There was a quite lively debate on revenue-models of games in the past weeks: what is going to be the gaming industries’ dominant model – retail, microtransactions, subscriptions, free to play? Could high-budget titles like WoW sustain themselves on microtransactions?
Here comes another smack to subscription-based games: Steven Davis, CEO of SecurePlay, points towards a current rise of credit-card-fraud, connected with MMOs and gold-farming (or rather gold-fraud), this time hitting the game-industry rather than gamers:
“Of course, why steal accounts and do all of that hacking? After all, credit cards numbers are widely available at nominal cost. ...
Banks don’t like charge-backs. High risk/ high fraud markets (the adult industry and gambling) pay a substantial premium for payment processing. If fraud gets too bad, payment processors will simply refuse to service companies. The also will impose additional procedures to combat fraud - all of which cost money. ...
So, gold farming may go away or the price of items on secondary markets may explode as gold farmers have to manage their own fraud risks from gold frauders.”

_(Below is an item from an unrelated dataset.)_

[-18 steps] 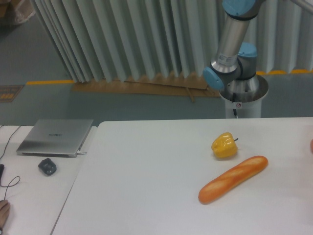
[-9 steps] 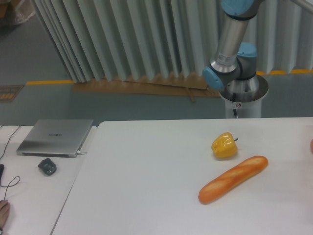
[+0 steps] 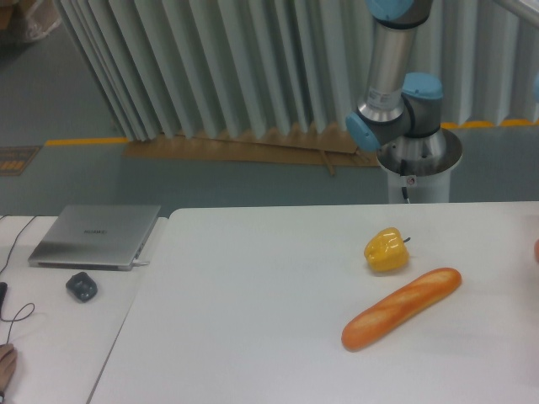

Not only could this in turn raise the prices for subscription-based games like WoW, as payment processors will charge premiums to the gaming-industry if they start to consider them as a high risk/high fraud market (or by increased costs for countermeasures being passed to the customers) – banks will probably just block payments to game-operators altogether due to rise of charge-backs, as already happening with Halifax of Bank of Scotland.